● **Exercise objective**: Copy out the data in full and exactly, passing over the pictures.

● **Material provided**:
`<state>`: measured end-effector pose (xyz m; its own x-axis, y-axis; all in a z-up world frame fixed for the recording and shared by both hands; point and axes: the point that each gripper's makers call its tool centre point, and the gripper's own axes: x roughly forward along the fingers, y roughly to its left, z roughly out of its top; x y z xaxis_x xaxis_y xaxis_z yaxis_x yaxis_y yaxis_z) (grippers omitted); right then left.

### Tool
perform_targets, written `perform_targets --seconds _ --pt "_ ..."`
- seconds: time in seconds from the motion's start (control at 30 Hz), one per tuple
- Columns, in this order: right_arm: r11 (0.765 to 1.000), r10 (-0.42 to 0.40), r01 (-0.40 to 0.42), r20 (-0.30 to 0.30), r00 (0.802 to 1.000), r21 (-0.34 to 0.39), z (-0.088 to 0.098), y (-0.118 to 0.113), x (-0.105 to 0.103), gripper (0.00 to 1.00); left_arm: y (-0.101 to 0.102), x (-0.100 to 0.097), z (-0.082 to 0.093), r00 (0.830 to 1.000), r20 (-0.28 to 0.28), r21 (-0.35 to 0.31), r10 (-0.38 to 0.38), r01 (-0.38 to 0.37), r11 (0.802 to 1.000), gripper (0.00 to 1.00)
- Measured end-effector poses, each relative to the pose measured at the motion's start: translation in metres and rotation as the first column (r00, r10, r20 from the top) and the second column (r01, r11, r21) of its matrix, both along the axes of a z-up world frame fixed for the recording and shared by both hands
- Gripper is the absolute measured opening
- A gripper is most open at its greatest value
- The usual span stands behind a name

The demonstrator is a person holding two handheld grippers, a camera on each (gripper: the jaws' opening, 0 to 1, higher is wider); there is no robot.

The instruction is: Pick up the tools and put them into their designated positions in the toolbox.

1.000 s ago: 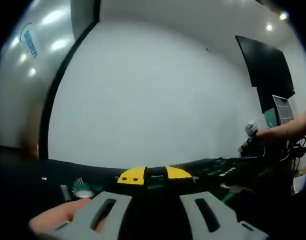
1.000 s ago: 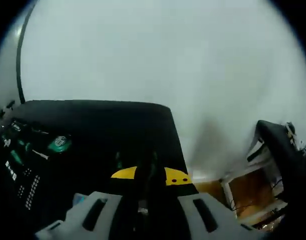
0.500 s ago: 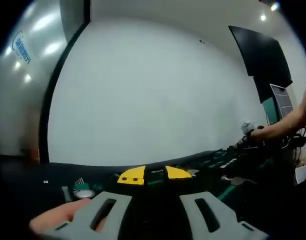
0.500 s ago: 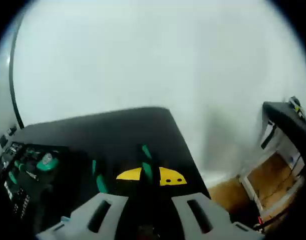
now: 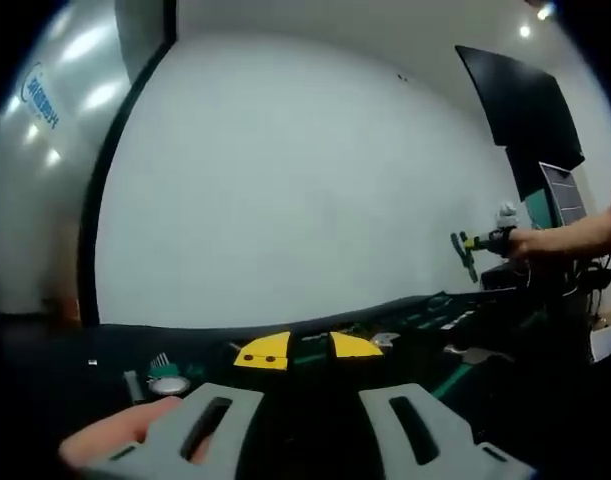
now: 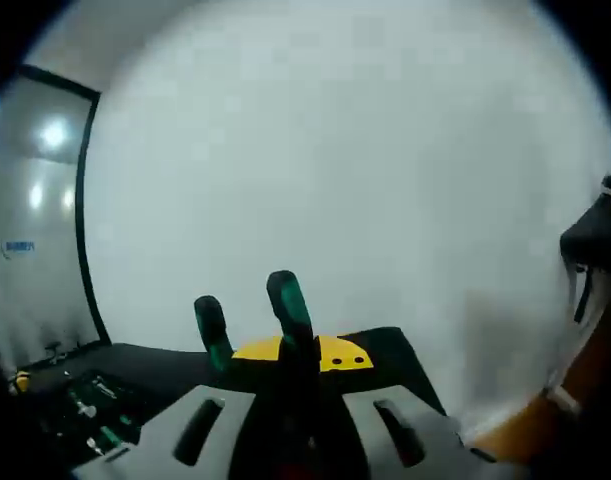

● **Solution for this problem**:
`<state>`: measured end-effector pose (xyz m; its own x-axis, y-axis; all in a z-up world frame fixed for the recording and shared by both hands; point and axes: the point that each gripper's makers call its tool centre point, and the gripper's own axes: x roughly forward along the fingers, y roughly to its left, z roughly out of its top; x y z xaxis_x xaxis_y xaxis_z yaxis_x yaxis_y yaxis_z) (grippers omitted); right then left.

### Tool
perform_targets, written `perform_targets --seconds _ --pt "_ ..."`
- seconds: time in seconds from the motion's start (control at 30 Hz), one per tuple
- Columns, in this order: right_arm: r11 (0.765 to 1.000), r10 (-0.42 to 0.40), r01 (-0.40 to 0.42), r20 (-0.30 to 0.30), r00 (0.802 to 1.000), r21 (-0.34 to 0.39), z (-0.088 to 0.098), y (-0.118 to 0.113), x (-0.105 to 0.103), gripper (0.00 to 1.00); left_arm: y (-0.101 to 0.102), x (-0.100 to 0.097), z (-0.082 to 0.093), r00 (0.830 to 1.000), r20 (-0.28 to 0.28), r21 (-0.35 to 0.31), r10 (-0.38 to 0.38), r01 (-0.38 to 0.37), r11 (0.802 to 1.000), gripper (0.00 to 1.00)
- Measured end-effector poses, each relative to the pose measured at the motion's start: translation in metres and rotation as the first column (r00, r10, r20 from the top) and the second column (r01, r11, r21) of its matrix, both along the axes of a z-up world frame fixed for the recording and shared by both hands
- Gripper is the absolute measured opening
- A gripper is most open at its greatest value
- The usual span stands behind a name

The demonstrator is a person holding two handheld grippers, a camera on each (gripper: the jaws' opening, 0 to 1, higher is wider); there is no robot.

The instruction is: Pick up the tools and put them into their designated positions in the toolbox.

1.000 s ago: 
1.000 s ago: 
0.500 s ago: 
0.500 s ago: 
now: 
now: 

The required output is complete.